How to use a Proxy to HTTPS services?


#1

I followed this blog and I absolutely love it. It helped to solve the CORS issues we had. However, we need a proxy to “https://loclahost:8181/api” which is a local Tomcat server we use during development time. We have to access it via https. Our inonic.project file looks like this:

{
    "name": "proxy-example",
    "app_id": "",
    "proxies": [
        {
            "path": "/api",
            "proxyUrl": "https://localhost:8181/api"
        }
    ]
}

The error we get on the cli output is:

✗ Error: self signed certificate
at Error (native)
at TLSSocket.<anonymous> (_tls_wrap.js:927:36)
at TLSSocket.emit (events.js:104:17)
at TLSSocket._finishInit (_tls_wrap.js:458:8)

How can I configure Ionic to accept untrusted certificates when using a proxy?
Is there any proxy configuration I am missing?


Ionic serve proxy self-signed certificate error
#2

Ok, it really seems that ionic currently has no support for this. This is how you have to modify Ionic to make things work:

  1. find the Ionic serve.js file, i.e. on a mac: /usr/share/nodejs/node-v0.12.0/lib/node_modules/ionic/lib/serve.js

  2. search for this code:

    var opts = url.parse(proxy.proxyUrl);
    if(proxy.proxyNoAgent)
        opts.agent = false;
    
  3. Add this line after the if statement:

    var opts = url.parse(proxy.proxyUrl);
    if(proxy.proxyNoAgent)
        opts.agent = false;
    opts.rejectUnauthorized = !(proxy.rejectUnauthorized === false);
    
  4. Add rejectUnauthorized = false to your proxy configuration:

    {
        "name": "proxy-example", 
        "app_id": "",
        "proxies": [
            {
                "path": "/api",
                "proxyUrl": "https://localhost:8181/api",
                "rejectUnauthorized" : false
            }
        ]
    }
    

This works just fine, because Ionic uses internally proxy-middleware which supports any of the https request options, for more information see here.
rejectUnauthorized is a setting from proxy-middleware :slight_smile:

That works like a charm. I hope the Ionic guys will merge the one line of code into their distribution so that everyone can use this :slight_smile:


#3

Why are you using local https?
Easiest way would be to use http for development and testing and on live systems to use a valid (trusted!) https-certificate.

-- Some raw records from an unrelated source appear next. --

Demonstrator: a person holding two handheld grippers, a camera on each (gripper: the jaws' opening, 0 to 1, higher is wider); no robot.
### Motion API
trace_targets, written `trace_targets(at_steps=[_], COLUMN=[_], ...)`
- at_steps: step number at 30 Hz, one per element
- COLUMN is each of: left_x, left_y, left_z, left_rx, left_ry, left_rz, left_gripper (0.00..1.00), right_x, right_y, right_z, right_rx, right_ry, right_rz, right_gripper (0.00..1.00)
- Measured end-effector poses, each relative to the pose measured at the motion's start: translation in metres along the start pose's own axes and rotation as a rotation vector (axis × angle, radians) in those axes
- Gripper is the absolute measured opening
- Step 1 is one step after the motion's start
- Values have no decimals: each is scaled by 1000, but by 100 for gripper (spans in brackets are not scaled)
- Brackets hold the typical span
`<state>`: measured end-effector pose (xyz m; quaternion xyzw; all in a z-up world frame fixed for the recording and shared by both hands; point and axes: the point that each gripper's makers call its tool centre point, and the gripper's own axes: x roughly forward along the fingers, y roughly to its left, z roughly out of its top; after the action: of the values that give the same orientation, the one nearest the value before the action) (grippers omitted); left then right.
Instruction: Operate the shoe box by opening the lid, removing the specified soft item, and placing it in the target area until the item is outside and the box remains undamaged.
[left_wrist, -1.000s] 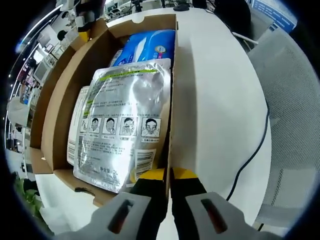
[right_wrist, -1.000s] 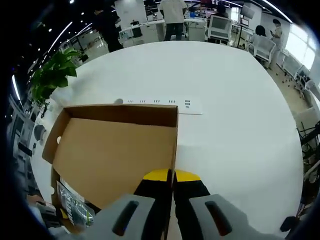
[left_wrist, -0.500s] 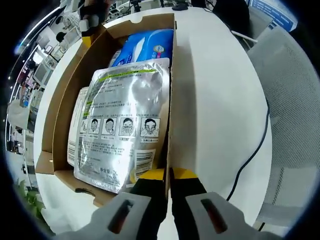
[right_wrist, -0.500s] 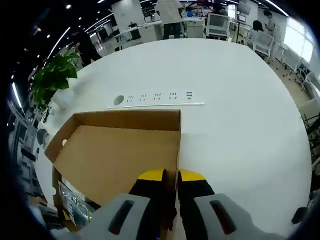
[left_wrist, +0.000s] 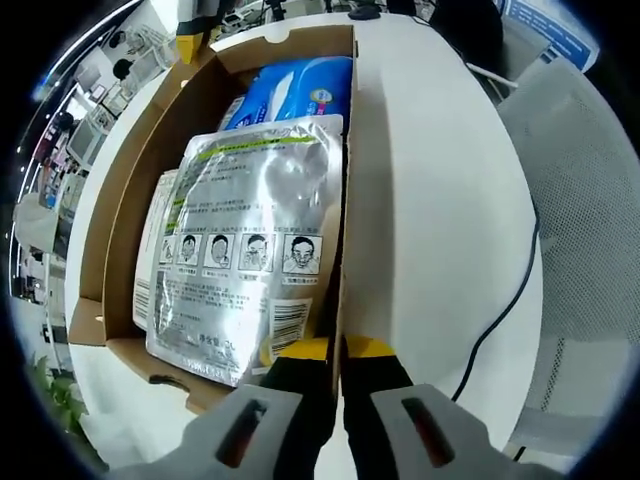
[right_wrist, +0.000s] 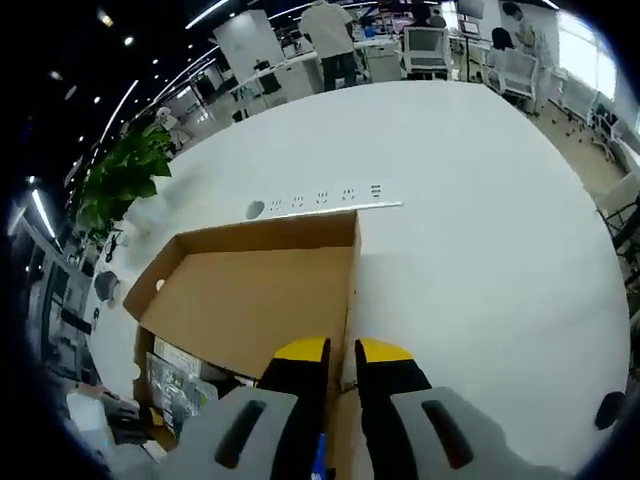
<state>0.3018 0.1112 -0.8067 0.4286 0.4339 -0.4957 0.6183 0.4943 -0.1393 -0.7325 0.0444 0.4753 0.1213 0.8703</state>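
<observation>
Shoe box (left_wrist: 115, 215), brown cardboard, open, standing on a white round table (left_wrist: 430, 200); lid (right_wrist: 255, 305) raised, its plain brown inner face showing in the right gripper view, with a side flap at its left end. Contents, seen in the left gripper view: a silver foil pouch (left_wrist: 250, 240) with a green band near its top, printed text, a row of four small face pictures and a barcode, lying uppermost; a blue soft pack (left_wrist: 295, 90) beyond it, partly under the pouch's far end; a pale printed packet (left_wrist: 155, 250) at the pouch's left side, mostly covered. All three lie inside the box. Left hand-held gripper (left_wrist: 337, 350): black jaws with yellow tips, drawn together on the box's right-hand wall, which runs up between them. Right hand-held gripper (right_wrist: 342, 352): same make, jaws nearly together with the lid's right edge standing in the narrow gap between them; the silver pouch (right_wrist: 172, 388) shows below the lid at lower left. Surroundings: a black cable (left_wrist: 505, 300) trailing over the table edge and a grey mesh chair (left_wrist: 590, 200) beside it; a white power strip (right_wrist: 325, 200) on the table just beyond the lid; a green potted plant (right_wrist: 120, 175) at the table's far left; people (right_wrist: 325, 35) and desks in the background.
</observation>
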Motion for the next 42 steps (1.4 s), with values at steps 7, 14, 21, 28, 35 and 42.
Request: trace_targets(at_steps=[7, 14, 21, 28, 35, 42], left_x=[0, -1, -2, -3, -3, -4], left_y=[-1, -2, -2, -2, -1, -1], left_z=[0, 1, 0, 0, -1, 0], left_rx=[-3, 0, -4, -1, 9, 18], left_ry=[3, 2, 1, -1, -3, -7], left_rz=[2, 10, 10, 14, 18, 19], left_gripper=[1, 1, 1, 1, 2, 1], right_x=[-26, -52, -71, -85, -103, -118], right_y=[18, 27, 35, 51, 69, 80], right_z=[-10, -7, -10, -18, -22, -27], right_rx=[-203, -276, -258, -207, -215, -155], right_ry=[-60, -110, -165, -176, -206, -233], right_rz=[43, 49, 89, 153, 215, 274], right_gripper=[16, 23, 24, 25, 28, 21])
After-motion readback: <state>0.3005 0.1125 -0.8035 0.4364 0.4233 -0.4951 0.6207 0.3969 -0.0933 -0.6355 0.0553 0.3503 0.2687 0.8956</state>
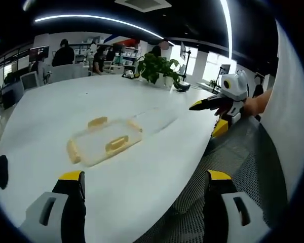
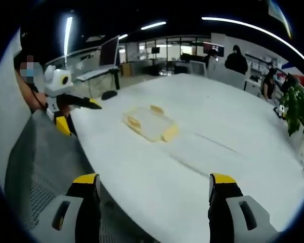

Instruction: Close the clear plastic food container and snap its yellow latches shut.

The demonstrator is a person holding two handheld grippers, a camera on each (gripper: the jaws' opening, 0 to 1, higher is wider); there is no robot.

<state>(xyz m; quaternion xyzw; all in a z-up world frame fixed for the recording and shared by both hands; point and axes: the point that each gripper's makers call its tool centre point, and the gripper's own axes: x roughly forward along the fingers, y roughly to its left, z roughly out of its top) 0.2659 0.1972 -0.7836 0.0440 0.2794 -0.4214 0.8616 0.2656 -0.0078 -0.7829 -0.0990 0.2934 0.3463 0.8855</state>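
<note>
A clear plastic container (image 1: 104,140) with yellow latches (image 1: 116,144) lies flat on the white table (image 1: 66,106), ahead of my left gripper (image 1: 144,188), whose jaws stand wide apart and hold nothing. A faint clear flat shape (image 1: 154,119), perhaps the lid, lies just to the container's right. My right gripper (image 1: 211,112) comes in from the right over the table edge, held by a hand. In the right gripper view the container (image 2: 149,125) sits mid-table beyond my open, empty right gripper (image 2: 154,190). There the left gripper (image 2: 68,105) hovers at the left table edge.
A potted plant (image 1: 157,68) stands at the table's far side, also seen as the plant (image 2: 296,109). Grey mesh (image 1: 238,152) lies below the near table edge. People and monitors (image 2: 109,50) are in the background. Bare tabletop surrounds the container.
</note>
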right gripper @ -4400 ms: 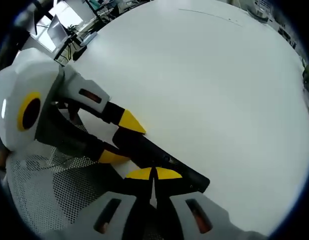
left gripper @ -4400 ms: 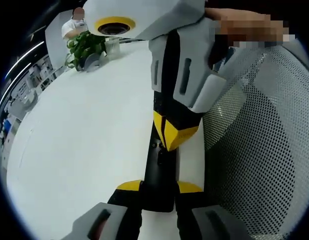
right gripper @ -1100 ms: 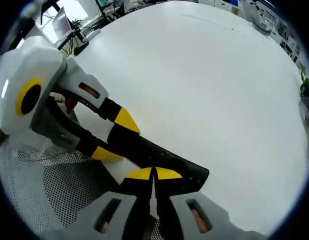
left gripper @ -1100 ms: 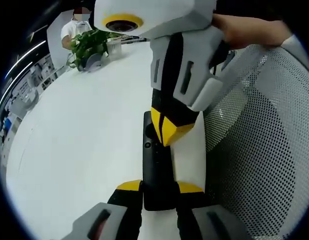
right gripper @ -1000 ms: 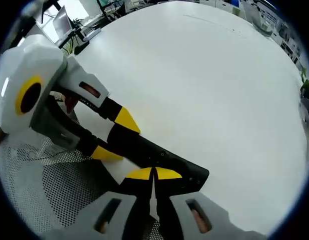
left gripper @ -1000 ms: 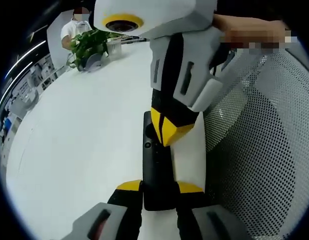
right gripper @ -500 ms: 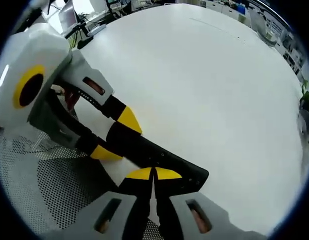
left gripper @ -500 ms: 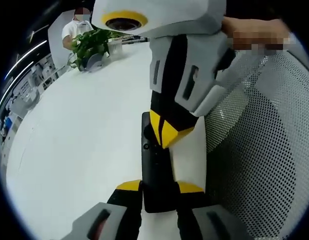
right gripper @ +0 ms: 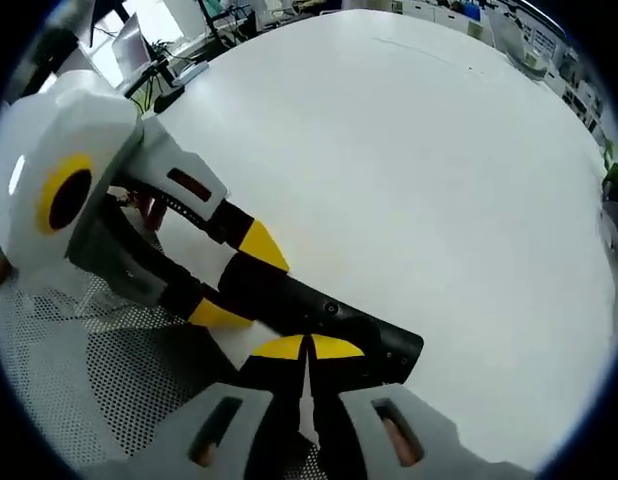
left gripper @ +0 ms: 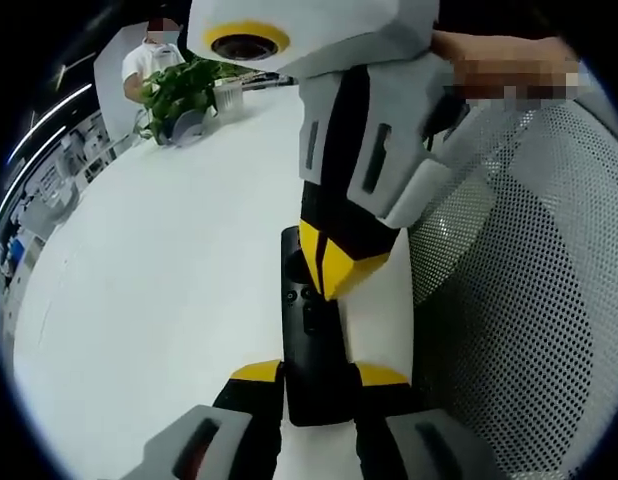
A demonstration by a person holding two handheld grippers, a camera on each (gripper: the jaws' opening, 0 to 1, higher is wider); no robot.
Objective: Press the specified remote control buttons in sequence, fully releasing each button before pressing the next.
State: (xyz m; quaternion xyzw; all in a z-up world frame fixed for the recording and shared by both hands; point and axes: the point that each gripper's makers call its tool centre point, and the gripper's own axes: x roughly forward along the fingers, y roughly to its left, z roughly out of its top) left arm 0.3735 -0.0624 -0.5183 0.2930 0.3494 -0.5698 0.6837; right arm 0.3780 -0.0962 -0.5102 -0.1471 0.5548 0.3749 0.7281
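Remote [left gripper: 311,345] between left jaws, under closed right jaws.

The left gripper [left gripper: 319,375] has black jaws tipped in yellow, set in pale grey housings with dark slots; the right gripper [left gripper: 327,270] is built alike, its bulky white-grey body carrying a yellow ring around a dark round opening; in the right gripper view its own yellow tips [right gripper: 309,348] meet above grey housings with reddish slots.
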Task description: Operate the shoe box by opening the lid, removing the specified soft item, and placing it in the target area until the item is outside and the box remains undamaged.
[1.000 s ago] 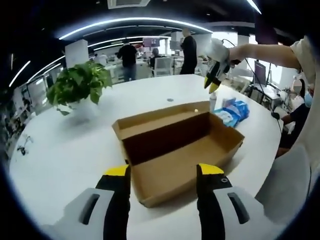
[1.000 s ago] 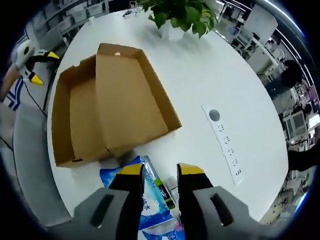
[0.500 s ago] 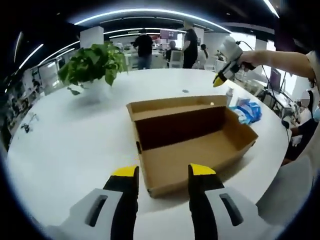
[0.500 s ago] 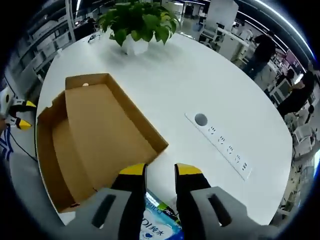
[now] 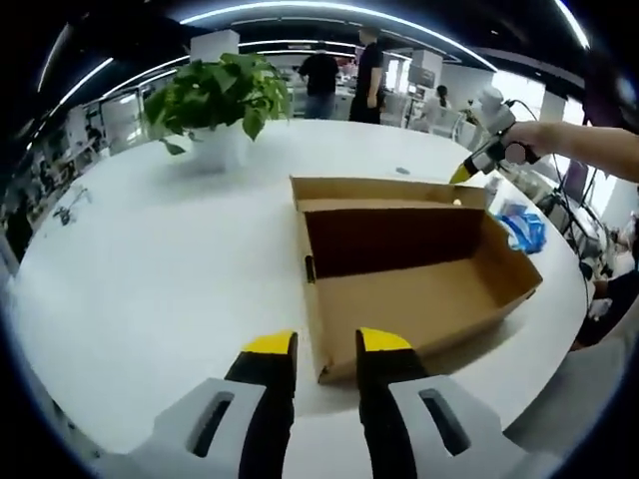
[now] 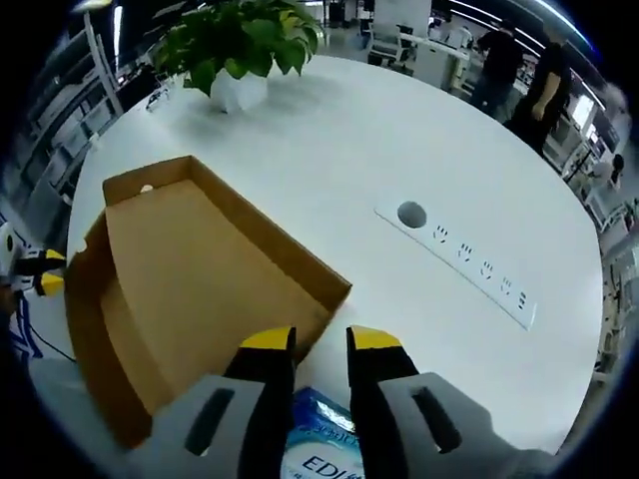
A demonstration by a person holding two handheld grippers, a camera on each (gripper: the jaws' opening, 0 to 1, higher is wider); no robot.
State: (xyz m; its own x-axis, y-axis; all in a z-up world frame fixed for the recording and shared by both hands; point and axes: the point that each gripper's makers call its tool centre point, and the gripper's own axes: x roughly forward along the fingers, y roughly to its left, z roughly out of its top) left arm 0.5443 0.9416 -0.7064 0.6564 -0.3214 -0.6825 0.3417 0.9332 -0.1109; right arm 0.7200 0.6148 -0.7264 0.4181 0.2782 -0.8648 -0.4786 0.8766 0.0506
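One open box (image 5: pixel 409 269) and one blue pack (image 6: pixel 321 444) beside it lie on a white table (image 5: pixel 150 259). One plant (image 5: pixel 215 95) stands there. Both grippers (image 5: pixel 326 344) (image 6: pixel 319 339) are empty, jaws slightly apart. Office behind.

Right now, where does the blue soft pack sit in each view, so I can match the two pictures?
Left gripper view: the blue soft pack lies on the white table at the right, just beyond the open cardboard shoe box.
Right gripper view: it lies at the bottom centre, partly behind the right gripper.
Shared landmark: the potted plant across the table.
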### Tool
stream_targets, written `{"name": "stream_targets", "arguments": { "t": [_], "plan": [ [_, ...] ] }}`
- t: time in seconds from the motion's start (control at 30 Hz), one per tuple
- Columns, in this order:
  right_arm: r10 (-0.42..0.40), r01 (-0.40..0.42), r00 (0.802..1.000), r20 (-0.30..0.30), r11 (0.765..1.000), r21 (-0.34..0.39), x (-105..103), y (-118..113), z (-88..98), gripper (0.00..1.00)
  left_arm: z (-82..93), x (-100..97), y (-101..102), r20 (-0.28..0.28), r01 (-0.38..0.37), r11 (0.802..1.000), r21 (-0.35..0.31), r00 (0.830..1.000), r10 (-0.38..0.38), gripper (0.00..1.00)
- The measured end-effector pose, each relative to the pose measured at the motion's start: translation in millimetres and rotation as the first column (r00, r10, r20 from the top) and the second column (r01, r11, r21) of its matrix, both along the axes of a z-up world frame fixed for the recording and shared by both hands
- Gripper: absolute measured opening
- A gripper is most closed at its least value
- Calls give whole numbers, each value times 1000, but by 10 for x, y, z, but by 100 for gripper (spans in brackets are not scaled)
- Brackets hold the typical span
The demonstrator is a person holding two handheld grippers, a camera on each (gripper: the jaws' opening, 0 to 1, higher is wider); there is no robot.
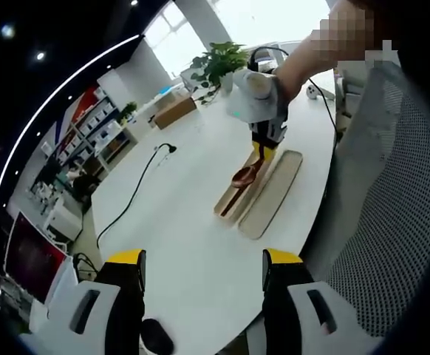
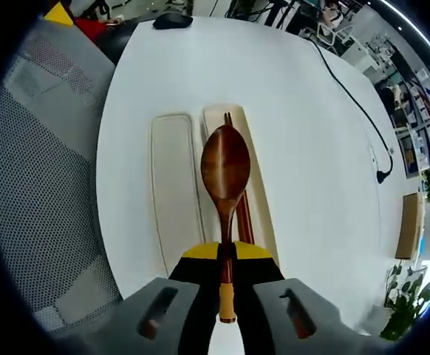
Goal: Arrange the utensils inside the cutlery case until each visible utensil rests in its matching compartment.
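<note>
A bright office with shelving and large windows surrounds a white oval surface [image 1: 193,244], and a mesh chair [image 2: 45,192] stands at its edge. On the surface lie a pale case [image 2: 256,200] and, just beside and parallel to it, its lid [image 2: 174,200]. A black cable [image 1: 130,200] trails across the surface farther off, with a potted plant [image 1: 219,63] and a cardboard box [image 1: 174,111] near the far end.

The right gripper [image 2: 226,270] is closed on a dark wooden spoon [image 2: 225,170], pinching it by the handle near its orange-tipped end. In the right gripper view the spoon's long axis runs straight ahead along the jaws, bowl leading, parallel to the length of the case and held above it. Beneath the spoon, dark chopsticks [image 2: 243,211] lie lengthwise in the case, pointing the same way.

In the left gripper view the right gripper [image 1: 263,151] hangs over the far end of the case [image 1: 237,196], held by a person's hand, with the spoon [image 1: 244,176] sloping down toward the case, bowl lowest.

The left gripper [image 1: 204,270] stands wide and holds nothing, well back from the case, above the near part of the surface. A black mouse [image 1: 157,338] lies by its left jaw.
</note>
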State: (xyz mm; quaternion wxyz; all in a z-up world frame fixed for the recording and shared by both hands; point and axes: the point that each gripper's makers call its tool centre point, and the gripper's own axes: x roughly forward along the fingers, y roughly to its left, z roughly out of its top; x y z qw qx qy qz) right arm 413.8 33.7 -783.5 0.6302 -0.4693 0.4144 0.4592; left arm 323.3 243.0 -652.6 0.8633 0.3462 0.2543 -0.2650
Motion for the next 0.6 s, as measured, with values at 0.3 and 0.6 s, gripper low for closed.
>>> {"name": "stream_targets", "arguments": {
  "t": [0.3,0.6],
  "plan": [
    [12,-12,1000,1,1000,-13,57,32,-28,1,5,5,10,1,-5,1000,-6,1000,5,65],
    [28,-28,1000,-2,999,-29,133,59,-98,1,6,8,9,1,-6,1000,-9,1000,6,65]
  ]
}}
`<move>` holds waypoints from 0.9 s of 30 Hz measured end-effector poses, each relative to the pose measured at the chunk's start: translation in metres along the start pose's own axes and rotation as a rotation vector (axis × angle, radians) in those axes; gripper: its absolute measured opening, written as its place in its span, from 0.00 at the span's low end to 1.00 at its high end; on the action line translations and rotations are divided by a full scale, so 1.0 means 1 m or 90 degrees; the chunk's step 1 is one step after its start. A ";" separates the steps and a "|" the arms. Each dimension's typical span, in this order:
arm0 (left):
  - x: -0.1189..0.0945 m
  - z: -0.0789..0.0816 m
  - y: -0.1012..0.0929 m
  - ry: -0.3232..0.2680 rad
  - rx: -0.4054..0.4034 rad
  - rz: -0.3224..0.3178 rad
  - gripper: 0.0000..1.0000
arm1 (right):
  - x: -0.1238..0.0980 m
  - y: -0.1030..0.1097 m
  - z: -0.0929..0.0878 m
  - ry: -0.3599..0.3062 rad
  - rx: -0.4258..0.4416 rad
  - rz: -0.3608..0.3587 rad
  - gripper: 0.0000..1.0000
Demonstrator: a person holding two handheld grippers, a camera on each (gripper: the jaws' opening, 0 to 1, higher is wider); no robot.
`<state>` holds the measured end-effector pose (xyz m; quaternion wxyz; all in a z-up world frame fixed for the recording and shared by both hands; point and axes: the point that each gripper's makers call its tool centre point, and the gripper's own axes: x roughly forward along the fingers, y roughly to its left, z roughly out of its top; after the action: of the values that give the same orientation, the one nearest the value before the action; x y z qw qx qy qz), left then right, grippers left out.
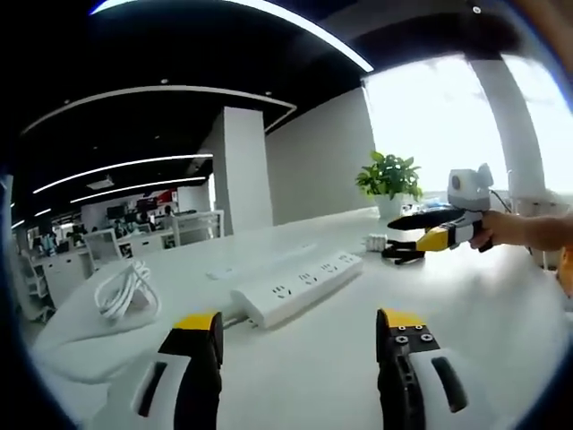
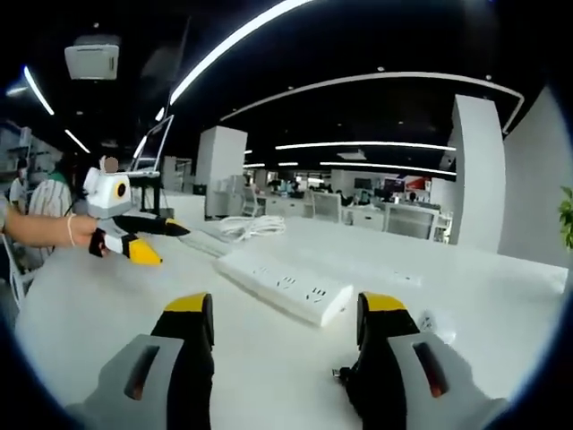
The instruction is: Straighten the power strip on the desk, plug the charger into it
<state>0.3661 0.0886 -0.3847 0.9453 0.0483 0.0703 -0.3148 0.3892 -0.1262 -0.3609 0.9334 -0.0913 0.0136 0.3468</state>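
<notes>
A long white power strip (image 1: 300, 287) lies on the white desk (image 1: 466, 305), slanting away just ahead of my left gripper (image 1: 300, 327), which is open with nothing between its jaws. A small white charger (image 1: 376, 242) rests further back on the right. The right gripper (image 1: 407, 249), held by a hand, hovers right beside the charger. In the right gripper view the power strip (image 2: 286, 282) lies just beyond my open right gripper (image 2: 286, 313), and the charger (image 2: 434, 322) sits outside its right jaw. The left gripper (image 2: 152, 242) is at the left, open, above the desk.
A coil of white cable (image 1: 125, 291) lies on the desk's left part, also seen behind the strip as the cable coil (image 2: 251, 226). A potted plant (image 1: 389, 179) stands at the far desk edge by the window. Office desks and pillars fill the background.
</notes>
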 end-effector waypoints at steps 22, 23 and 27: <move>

And not manipulating in core files of a framework to allow any https-connections…


#4

Well, as I mentioned there is no way to not use https for us.
One reason is our authentication architecture that requires https. Allowing proxies is a great and important feature. However, a few more configuration options should be added to ionic-cli, at least some of those that come with proxy-middleware… It’s very easy and is helpful when the proxy needs to be configurable like in our project… There are many other scenarios that I can think of where you might need https. In fact, you don’t have to use localhost all the time. Instead, sometimes you could use some other backend server (not localhost) during development (i.e. test/integration server) and those backend servers might offer rest services only accessible vis https.

By the way, I created a pull request: https://github.com/driftyco/ionic-cli/pull/404
As you can see this is one line of code. The default behavior would still be rejectUnauthorized=true in case rejectUnauthorized is not specified.